Work item
Output all of the data exactly, keeping any images out of the copy.

── Data to process ──

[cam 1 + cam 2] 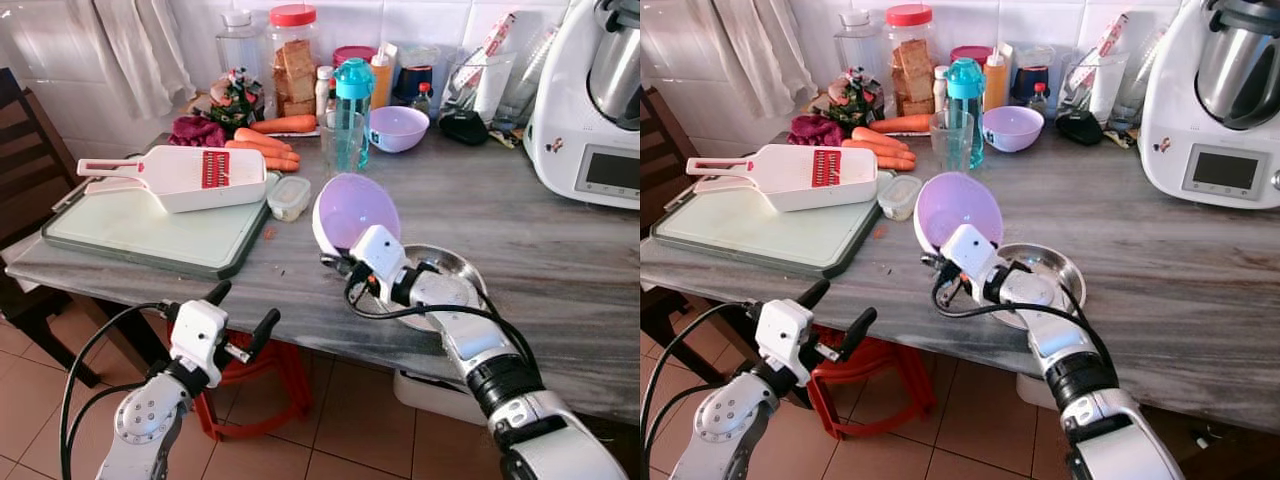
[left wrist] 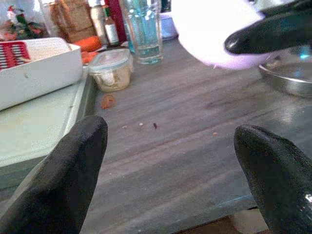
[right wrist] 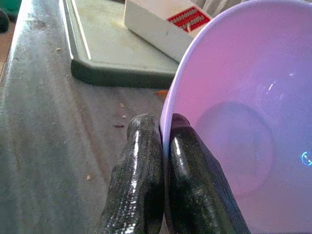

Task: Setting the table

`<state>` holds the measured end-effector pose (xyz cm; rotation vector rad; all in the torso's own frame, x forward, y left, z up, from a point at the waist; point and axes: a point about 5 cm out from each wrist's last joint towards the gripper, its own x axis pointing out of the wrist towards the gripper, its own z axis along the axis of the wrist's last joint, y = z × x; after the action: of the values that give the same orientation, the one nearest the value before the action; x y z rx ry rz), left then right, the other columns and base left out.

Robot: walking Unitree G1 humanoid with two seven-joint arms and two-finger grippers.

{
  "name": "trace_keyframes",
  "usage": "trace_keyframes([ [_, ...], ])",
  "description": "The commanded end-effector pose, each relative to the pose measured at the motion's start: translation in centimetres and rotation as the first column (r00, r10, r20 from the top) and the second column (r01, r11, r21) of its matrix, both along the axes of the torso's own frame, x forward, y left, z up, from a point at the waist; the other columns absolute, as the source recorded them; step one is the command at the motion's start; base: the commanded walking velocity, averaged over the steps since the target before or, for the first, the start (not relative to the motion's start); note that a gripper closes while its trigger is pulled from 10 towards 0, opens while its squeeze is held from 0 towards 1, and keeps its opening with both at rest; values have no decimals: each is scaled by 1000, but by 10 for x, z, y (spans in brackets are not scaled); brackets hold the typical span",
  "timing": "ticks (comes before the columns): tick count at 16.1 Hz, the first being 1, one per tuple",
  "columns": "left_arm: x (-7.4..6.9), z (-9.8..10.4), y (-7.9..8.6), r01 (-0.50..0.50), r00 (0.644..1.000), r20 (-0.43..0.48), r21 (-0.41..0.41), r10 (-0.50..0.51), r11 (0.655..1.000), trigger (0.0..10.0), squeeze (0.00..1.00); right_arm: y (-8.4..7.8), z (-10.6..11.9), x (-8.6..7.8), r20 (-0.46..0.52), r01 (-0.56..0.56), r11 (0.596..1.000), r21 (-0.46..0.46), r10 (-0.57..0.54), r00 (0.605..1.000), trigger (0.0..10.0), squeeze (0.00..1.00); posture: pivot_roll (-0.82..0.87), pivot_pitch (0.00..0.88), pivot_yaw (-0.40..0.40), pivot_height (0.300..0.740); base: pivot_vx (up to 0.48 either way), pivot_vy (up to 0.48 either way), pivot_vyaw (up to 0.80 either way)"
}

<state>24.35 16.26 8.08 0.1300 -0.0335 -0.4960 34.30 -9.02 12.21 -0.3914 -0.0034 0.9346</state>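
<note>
A lilac plastic bowl is held tipped on edge above the counter, its inside facing me. My right gripper is shut on the bowl's lower rim; in the right wrist view both fingers pinch the rim of the bowl. A steel plate lies on the grey counter just behind the right wrist. My left gripper hangs open below the counter's front edge, nothing between its fingers. A second lilac bowl sits upright at the back.
A green cutting board carries a white slicer. Beside it stand a small lidded tub, a glass and a teal bottle. Carrots, jars and a white kitchen machine line the back. A red stool is under the counter.
</note>
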Motion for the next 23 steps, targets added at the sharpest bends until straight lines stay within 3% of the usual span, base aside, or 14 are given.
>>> trace_keyframes([
  [1,1,4,1,9,1000,14,2,-9,1000,10000,0,6,5,2,20,-39,999,-16,40,999,10000,0,53,16,46,740,0,0,0],
  [4,1,5,-1,10,1000,12,-4,-10,1000,10000,0,7,-2,2,0,-48,998,-36,48,999,10000,0,57,21,43,740,0,0,0],
  [5,0,5,-2,6,1000,8,-10,-6,1000,10000,0,7,-3,3,-2,-49,998,-43,49,999,10000,239,58,22,42,740,0,0,0],
  [6,0,6,-3,6,1000,7,-12,-6,1000,10000,0,7,-4,3,-1,-48,998,-47,48,999,10000,349,58,22,42,740,0,0,0],
  [7,0,6,-4,6,1000,8,-12,-6,1000,10000,0,7,-4,3,-1,-45,998,-48,45,999,10000,784,59,20,45,740,0,0,0],
  [19,5,11,-9,7,1000,4,-17,-7,1000,10000,0,6,3,11,45,-6,999,-47,8,999,10000,765,57,14,51,740,0,0,0],
  [20,5,12,-10,7,1000,5,-17,-7,1000,10000,0,6,6,12,49,-6,999,-39,8,999,10000,808,57,14,51,740,0,0,0],
  [21,6,12,-11,8,1000,5,-17,-8,1000,10000,0,7,8,13,55,-6,999,-32,8,998,10000,1000,54,12,52,740,0,0,0],
  [23,6,12,-11,12,1000,5,-17,-12,1000,10000,0,6,9,13,69,-6,1000,-26,8,998,10000,1000,52,10,51,740,0,0,0],
])
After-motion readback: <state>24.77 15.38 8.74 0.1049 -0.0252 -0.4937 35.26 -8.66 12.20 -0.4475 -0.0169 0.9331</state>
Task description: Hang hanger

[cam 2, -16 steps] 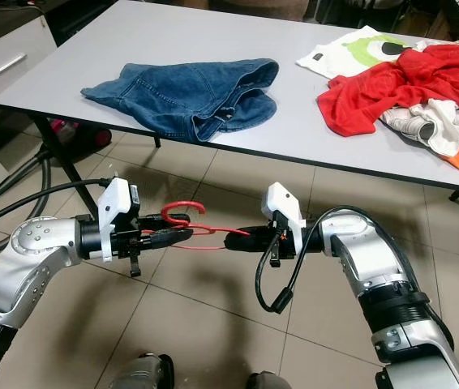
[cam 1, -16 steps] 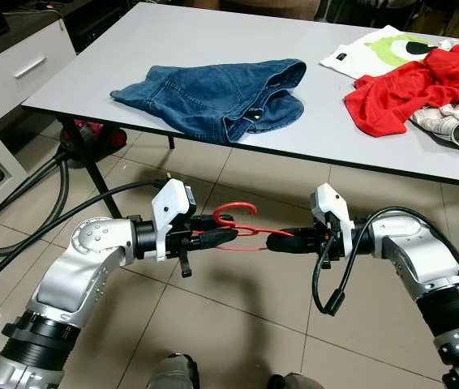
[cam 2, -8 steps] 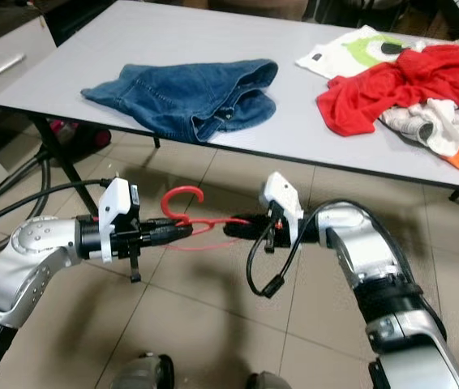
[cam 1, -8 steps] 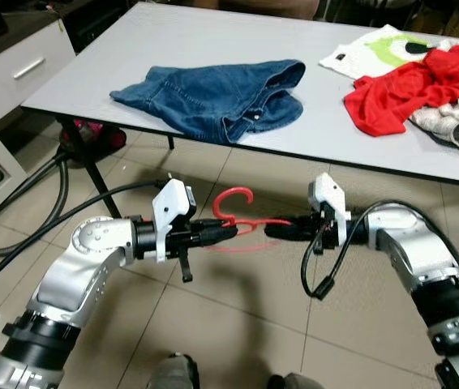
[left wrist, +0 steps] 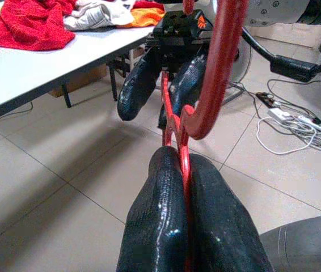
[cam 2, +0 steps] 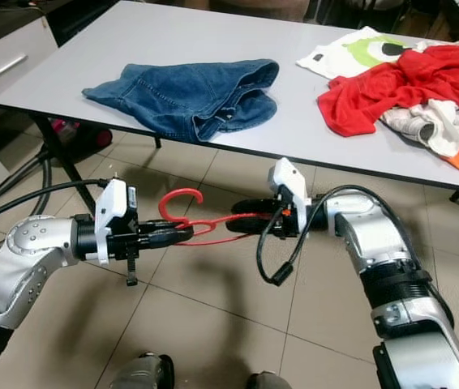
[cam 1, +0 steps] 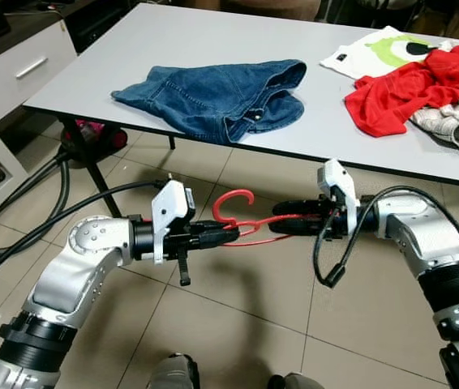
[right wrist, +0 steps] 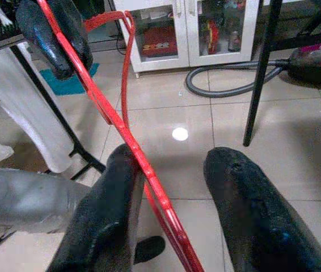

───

Solution to this problem
[cam 1 + cam 2] 
[left wrist] 
[right wrist] 

Task: Setting the table

`<state>` holds the measured end-effector pose (xyz cm; rotation vector rad; all in the torso's own frame, x forward, y left, z up, from a point at the waist; point and axes: a point about 5 cm out from each wrist's last joint towards the gripper, its own x axis pointing out of the wrist towards the gripper, its own z axis along the axis of the wrist's last joint, y = z × x; after the action: of the values that give the same orientation, the one nearest the value before the action; x y z rx ry rz), left then right, the other columns and base left out.

Robot: walking Unitree G1 humanoid with two seven-joint arms and two-finger grippers.

{
  "name": "trace_keyframes",
  "usage": "trace_keyframes([ [_, ...], ])",
  "description": "The commanded end-effector pose, each relative to the pose measured at the motion's start: translation in centimetres and rotation as the first column (r00, r10, r20 from the top) and the second column (r01, r11, r21) of its matrix, both along the axes of the torso's own frame, x forward, y left, z up, from a point at the waist; the other columns absolute, as the source recorded them; step one is the command at the motion's start; base: the commanded walking velocity, averaged over the steps since the target before or, for the first, the start (not relative to the motion's start); note that a gripper closes while its trigger is pulled from 10 towards 0, opens while its squeeze is held from 0 towards 1, and keeps its opening with both at rest; values have no decimals: each is scaled by 1000, but by 10 for x, z, y (spans in brackets are not scaled); brackets hold the typical span",
  "timing": "ticks (comes before the columns): tick count at 16.1 Hz, the first being 1, one per tuple",
  "columns": "left_arm: x (-7.4..6.9), z (-9.8..10.4), y (-7.9..8.6), r01 (-0.50..0.50), r00 (0.644..1.000), r20 (-0.43..0.48), r21 (-0.41..0.41), r10 (-0.50..0.51), r11 (0.655..1.000), trigger (0.0..10.0), squeeze (0.00..1.00); right_arm: y (-8.4..7.8), z (-10.6..11.9), x (-8.6..7.8), r20 (-0.46..0.52), r01 (-0.56..0.56), r11 (0.596..1.000), r21 (-0.46..0.46), r10 (-0.57..0.54), r00 (0.605..1.000), trigger (0.0..10.0), squeeze (0.00..1.00); posture: pivot_roll (-0.82..0.87), pivot_pitch (0.00..0.88), pivot_yaw (-0.40..0.40), pivot_height (0.300..0.740); base: pivot_vx (up to 0.48 either way), pivot_vy (up to 0.48 either way), pivot_vyaw (up to 0.80 either way)"
}

<state>24.35 16.26 8.08 0.1300 -0.0335 -0.4960 34.30 -9.02 12.21 -0.3914 -0.0034 0.9346</state>
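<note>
A lilac plastic bowl is held tipped on edge above the counter, its inside facing me. My right gripper is shut on the bowl's lower rim; in the right wrist view both fingers pinch the rim of the bowl. A steel plate lies on the grey counter just behind the right wrist. My left gripper hangs open below the counter's front edge, nothing between its fingers. A second lilac bowl sits upright at the back.
A green cutting board carries a white slicer. Beside it stand a small lidded tub, a glass and a teal bottle. Carrots, jars and a white kitchen machine line the back. A red stool is under the counter.
</note>
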Motion for the next 23 steps, targets added at the sharpest bends until straight lines stay within 3% of the usual span, base aside, or 14 are given.
>>> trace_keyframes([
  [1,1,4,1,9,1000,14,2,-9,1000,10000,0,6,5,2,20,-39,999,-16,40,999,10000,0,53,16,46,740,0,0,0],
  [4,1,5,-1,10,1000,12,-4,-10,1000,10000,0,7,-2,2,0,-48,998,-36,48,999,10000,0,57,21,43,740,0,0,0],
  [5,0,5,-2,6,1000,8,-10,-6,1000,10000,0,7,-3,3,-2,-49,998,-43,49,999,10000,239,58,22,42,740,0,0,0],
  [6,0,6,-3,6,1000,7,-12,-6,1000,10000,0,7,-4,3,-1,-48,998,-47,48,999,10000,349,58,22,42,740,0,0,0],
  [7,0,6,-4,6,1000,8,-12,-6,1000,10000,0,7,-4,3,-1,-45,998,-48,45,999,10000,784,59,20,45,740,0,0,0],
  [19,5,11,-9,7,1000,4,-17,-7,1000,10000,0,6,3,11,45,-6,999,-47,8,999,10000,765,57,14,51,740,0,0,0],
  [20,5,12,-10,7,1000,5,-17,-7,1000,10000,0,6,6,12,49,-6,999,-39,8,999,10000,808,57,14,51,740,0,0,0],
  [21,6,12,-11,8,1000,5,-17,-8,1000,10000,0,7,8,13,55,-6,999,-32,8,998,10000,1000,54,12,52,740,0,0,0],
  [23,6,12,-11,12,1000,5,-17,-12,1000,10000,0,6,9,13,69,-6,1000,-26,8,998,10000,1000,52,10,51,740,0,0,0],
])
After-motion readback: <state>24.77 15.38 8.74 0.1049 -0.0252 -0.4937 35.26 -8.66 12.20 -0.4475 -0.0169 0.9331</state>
Task description: Hang hanger

[cam 2, -16 steps] 
[cam 1, -16 steps] 
[cam 2, -8 steps] 
[cam 1, -8 steps] 
[left wrist, +0 steps] 
[cam 2, +0 steps] 
[cam 1, +0 steps] 
[right wrist, +0 steps] 

This finishes the output.